Task statement: Go through the records below and return each line that has "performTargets" in it.

Stored dataset items:
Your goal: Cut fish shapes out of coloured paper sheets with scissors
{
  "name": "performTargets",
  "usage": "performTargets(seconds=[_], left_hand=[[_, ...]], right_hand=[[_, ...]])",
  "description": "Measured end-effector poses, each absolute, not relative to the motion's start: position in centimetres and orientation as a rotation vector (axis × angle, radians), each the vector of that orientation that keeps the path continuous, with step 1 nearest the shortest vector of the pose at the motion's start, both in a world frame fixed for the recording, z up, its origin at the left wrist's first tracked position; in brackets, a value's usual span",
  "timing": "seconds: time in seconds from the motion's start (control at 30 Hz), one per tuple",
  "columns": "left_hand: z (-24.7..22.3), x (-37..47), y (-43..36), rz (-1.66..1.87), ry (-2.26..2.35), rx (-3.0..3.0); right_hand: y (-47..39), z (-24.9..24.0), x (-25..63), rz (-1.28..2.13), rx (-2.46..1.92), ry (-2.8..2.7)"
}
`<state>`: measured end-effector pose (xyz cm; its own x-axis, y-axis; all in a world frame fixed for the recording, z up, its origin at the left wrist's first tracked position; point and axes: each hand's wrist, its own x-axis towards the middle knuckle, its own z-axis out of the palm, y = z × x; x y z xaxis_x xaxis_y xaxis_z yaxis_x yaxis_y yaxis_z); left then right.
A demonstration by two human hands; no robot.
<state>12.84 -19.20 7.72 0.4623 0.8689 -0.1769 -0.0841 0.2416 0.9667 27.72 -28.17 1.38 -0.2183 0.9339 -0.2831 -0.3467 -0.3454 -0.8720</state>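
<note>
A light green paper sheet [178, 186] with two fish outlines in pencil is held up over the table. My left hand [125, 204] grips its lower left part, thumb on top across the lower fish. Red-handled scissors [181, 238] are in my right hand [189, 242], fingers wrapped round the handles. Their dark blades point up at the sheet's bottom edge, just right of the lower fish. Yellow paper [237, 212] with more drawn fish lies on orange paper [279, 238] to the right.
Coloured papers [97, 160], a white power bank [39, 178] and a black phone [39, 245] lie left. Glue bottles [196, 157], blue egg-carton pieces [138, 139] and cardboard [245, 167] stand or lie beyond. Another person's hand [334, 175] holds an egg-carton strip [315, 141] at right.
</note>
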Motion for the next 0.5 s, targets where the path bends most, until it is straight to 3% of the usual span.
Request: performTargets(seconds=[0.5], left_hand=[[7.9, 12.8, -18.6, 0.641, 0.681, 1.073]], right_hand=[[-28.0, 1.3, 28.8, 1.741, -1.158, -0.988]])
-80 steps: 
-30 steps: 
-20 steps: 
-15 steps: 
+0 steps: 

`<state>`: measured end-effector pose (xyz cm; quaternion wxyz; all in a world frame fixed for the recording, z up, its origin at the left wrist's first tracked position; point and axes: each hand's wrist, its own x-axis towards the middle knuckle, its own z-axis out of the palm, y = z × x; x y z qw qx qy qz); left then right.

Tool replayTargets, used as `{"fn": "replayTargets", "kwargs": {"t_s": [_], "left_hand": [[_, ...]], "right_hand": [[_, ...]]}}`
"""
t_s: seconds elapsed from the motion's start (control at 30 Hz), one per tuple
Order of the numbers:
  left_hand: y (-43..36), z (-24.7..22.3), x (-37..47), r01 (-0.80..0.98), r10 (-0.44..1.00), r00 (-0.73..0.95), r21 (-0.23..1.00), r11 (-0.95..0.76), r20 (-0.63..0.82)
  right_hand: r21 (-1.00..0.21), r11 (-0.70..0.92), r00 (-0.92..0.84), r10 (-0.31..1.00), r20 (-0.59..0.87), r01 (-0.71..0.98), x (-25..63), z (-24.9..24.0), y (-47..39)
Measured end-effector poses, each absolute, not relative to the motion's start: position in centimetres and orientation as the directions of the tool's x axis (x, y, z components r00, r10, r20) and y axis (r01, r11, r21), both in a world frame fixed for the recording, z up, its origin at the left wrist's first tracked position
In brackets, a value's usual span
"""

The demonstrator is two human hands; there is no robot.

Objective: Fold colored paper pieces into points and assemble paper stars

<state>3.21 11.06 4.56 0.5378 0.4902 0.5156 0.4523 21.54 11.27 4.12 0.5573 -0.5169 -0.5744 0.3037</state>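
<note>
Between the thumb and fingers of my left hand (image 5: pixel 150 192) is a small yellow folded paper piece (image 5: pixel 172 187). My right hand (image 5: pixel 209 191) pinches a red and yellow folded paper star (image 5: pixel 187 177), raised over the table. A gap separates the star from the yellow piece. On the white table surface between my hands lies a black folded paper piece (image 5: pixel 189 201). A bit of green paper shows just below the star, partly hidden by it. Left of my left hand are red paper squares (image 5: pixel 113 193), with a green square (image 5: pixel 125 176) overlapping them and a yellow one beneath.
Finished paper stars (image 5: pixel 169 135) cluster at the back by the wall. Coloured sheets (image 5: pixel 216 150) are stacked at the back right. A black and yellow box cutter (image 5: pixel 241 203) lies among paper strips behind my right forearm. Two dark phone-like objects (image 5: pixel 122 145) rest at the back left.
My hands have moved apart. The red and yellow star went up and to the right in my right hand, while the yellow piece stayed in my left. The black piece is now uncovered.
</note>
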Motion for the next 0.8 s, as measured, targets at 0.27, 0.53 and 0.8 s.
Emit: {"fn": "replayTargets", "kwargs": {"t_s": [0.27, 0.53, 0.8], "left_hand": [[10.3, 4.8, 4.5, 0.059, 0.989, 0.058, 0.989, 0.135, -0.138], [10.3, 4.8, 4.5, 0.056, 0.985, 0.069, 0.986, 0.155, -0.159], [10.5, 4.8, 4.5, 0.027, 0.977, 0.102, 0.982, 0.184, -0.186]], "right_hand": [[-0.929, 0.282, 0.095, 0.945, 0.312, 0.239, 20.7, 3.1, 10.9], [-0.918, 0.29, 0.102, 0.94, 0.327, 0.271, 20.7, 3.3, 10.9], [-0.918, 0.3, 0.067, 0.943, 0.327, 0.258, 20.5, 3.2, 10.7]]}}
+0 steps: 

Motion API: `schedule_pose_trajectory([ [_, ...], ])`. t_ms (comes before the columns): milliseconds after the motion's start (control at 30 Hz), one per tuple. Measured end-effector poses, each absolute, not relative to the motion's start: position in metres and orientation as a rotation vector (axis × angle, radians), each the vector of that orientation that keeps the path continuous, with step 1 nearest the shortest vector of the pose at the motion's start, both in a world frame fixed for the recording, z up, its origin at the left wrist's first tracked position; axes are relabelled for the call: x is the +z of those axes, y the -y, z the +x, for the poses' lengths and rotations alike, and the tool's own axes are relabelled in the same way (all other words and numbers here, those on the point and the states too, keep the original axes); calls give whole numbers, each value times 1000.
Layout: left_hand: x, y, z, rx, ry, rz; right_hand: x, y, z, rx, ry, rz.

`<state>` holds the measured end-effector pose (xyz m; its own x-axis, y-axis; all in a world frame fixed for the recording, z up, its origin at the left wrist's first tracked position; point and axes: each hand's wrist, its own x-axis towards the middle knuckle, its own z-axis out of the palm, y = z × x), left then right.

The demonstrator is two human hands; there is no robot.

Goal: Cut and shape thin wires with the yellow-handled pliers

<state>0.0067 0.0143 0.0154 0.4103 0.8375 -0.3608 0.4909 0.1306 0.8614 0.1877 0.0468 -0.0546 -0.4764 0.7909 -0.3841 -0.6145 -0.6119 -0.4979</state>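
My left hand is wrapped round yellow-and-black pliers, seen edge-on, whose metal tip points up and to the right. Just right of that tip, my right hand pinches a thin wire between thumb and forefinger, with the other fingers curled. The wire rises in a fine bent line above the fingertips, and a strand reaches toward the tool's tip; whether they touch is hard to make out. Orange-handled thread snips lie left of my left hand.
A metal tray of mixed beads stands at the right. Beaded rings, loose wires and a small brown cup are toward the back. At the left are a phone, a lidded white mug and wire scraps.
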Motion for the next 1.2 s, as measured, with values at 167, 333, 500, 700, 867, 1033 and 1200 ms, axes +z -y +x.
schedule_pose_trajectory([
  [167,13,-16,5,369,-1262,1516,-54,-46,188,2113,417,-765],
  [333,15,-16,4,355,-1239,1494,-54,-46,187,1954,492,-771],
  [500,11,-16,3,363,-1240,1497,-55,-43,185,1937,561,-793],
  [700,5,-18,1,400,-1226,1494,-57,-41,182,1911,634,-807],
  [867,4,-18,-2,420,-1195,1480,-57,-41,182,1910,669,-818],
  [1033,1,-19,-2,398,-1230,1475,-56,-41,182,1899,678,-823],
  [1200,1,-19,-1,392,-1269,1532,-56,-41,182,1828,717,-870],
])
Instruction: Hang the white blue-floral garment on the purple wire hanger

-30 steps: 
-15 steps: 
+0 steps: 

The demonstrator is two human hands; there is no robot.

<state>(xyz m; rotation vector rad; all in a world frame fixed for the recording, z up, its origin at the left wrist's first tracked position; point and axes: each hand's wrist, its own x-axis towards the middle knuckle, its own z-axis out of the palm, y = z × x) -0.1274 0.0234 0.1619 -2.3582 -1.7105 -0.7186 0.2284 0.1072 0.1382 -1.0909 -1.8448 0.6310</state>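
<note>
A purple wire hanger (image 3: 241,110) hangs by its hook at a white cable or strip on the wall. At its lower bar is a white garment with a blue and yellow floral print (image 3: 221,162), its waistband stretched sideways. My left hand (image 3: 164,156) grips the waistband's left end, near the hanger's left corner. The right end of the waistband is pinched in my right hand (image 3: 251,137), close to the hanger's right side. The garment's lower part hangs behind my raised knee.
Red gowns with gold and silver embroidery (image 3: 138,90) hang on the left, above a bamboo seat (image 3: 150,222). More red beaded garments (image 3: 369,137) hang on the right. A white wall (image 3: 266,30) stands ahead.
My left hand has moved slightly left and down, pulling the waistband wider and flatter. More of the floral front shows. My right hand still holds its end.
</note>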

Exercise output:
  "name": "performTargets",
  "usage": "performTargets(seconds=[_], left_hand=[[_, ...]], right_hand=[[_, ...]])",
Request: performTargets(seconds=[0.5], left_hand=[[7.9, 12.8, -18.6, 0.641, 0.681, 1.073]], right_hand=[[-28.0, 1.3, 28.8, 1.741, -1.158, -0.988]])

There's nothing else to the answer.